Here’s the basic idea:
- Redirect new contributions and reinvested dividends to the right accounts.
- If your taxable account may be overweight in bonds, stop adding bonds there.
- Direct new 401(k) contributions toward bonds.
- Direct new taxable contributions toward equity index funds until the mix moves back in line.
- Rebalance inside tax-advantaged accounts when possible to avoid realized gains.
Use these rules as the checklist for the summary below.
Conclusion: the key rules to remember, and how Mezzi helps

A short checklist of asset location rules to keep in mind
Asset location may not need constant attention, but a few core rules may be worth keeping in mind. Think of this as a last review of your household portfolio before adding new money or rebalancing.
- Allocation first. Start with your target mix of stocks, bonds, and other assets. Then think about where each holding may fit.
- Taxable accounts may work best for tax-aware holdings like broad index funds, ETFs, and municipal bonds.
- Traditional IRA and 401(k) accounts may be a better home for assets tied to ordinary income, such as taxable bonds, REITs, and high-turnover active funds.
- Roth accounts may be a place for higher-growth assets, like small-cap stocks and emerging markets.
- Move gradually if immediate changes may trigger a large tax bill. Some investors redirect new contributions first and rebalance inside tax-advantaged accounts when possible.
How Mezzi helps you spot asset location opportunities across all accounts
Once these rules are clear, the next step may be seeing every account together so you can apply them the same way across the household. That’s often the hard part. Mezzi brings those accounts into one view.
Mezzi connects your taxable, traditional, and Roth accounts with read-only access and shows them in one household view. From there, it surfaces asset location opportunities, wash sale risks, and portfolio overlap across your accounts.
As an SEC-registered fiduciary, Mezzi is legally obligated to act in your best interest. It surfaces opportunities; you stay in control of trades and rebalancing.
FAQs
How is asset location different from asset allocation?
Asset allocation is about what you own across your portfolio - like stocks, bonds, REITs, and cash - with the goal of balancing risk and return.
Asset location is about where you hold those investments, such as a taxable brokerage account, traditional IRA, or Roth IRA, with the goal of improving tax efficiency. Put simply: allocation is what you own; location is where you hold it.

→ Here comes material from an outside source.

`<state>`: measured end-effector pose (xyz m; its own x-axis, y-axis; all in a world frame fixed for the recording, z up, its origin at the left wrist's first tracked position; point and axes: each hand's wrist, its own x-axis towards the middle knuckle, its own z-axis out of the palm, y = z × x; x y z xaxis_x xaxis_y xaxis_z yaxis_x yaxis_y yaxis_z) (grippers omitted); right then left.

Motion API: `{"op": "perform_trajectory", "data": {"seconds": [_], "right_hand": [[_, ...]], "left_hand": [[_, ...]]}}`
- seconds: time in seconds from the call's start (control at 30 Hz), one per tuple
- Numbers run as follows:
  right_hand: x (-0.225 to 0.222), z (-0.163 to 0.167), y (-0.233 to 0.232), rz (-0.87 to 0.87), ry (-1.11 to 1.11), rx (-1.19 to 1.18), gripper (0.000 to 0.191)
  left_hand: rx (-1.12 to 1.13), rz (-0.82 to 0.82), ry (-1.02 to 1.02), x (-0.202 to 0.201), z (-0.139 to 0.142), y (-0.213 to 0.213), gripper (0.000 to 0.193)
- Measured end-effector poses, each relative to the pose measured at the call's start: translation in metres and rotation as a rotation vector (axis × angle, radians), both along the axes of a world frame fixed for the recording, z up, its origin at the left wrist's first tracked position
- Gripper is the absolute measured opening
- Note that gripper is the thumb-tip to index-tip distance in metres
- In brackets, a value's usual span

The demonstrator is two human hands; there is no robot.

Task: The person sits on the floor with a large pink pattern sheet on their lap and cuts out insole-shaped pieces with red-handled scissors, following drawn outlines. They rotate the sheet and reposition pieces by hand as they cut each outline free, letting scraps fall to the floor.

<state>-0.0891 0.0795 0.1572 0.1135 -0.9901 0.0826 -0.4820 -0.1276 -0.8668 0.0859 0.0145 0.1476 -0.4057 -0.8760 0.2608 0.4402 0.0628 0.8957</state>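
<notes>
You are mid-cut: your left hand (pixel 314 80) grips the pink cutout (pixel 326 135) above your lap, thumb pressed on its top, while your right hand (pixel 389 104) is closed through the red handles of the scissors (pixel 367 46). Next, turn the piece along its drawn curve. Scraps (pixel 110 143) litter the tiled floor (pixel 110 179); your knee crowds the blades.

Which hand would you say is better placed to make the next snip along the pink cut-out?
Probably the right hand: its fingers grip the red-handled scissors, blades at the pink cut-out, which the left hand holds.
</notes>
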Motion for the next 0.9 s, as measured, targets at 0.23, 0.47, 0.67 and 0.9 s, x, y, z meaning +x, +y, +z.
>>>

Should I move holdings now or change future contributions first?
Generally, it may make sense to start with your current holdings. Adjusting asset location across the accounts you already have may improve tax efficiency right away, especially if you already hold a mix of investments.
After that, some people adjust future contributions so new money goes into the most tax-efficient accounts from the start. That step-by-step approach may improve after-tax growth while limiting extra tax costs.
What if I do not have enough Roth or pre-tax space for ideal placement?
Use your tax-advantaged account space as efficiently as you can. Some people start by maxing out Roth accounts or pre-tax accounts, then place more tax-efficient holdings, like index funds or ETFs, in taxable accounts. Less tax-efficient assets, like bonds or REITs, may fit better in tax-deferred accounts.
If that space still feels tight, many investors prioritize the holdings that may get the most from favorable tax treatment and accept that some assets may land in less-than-ideal accounts. The aim may be to make the best use of each account type, not to chase perfect placement.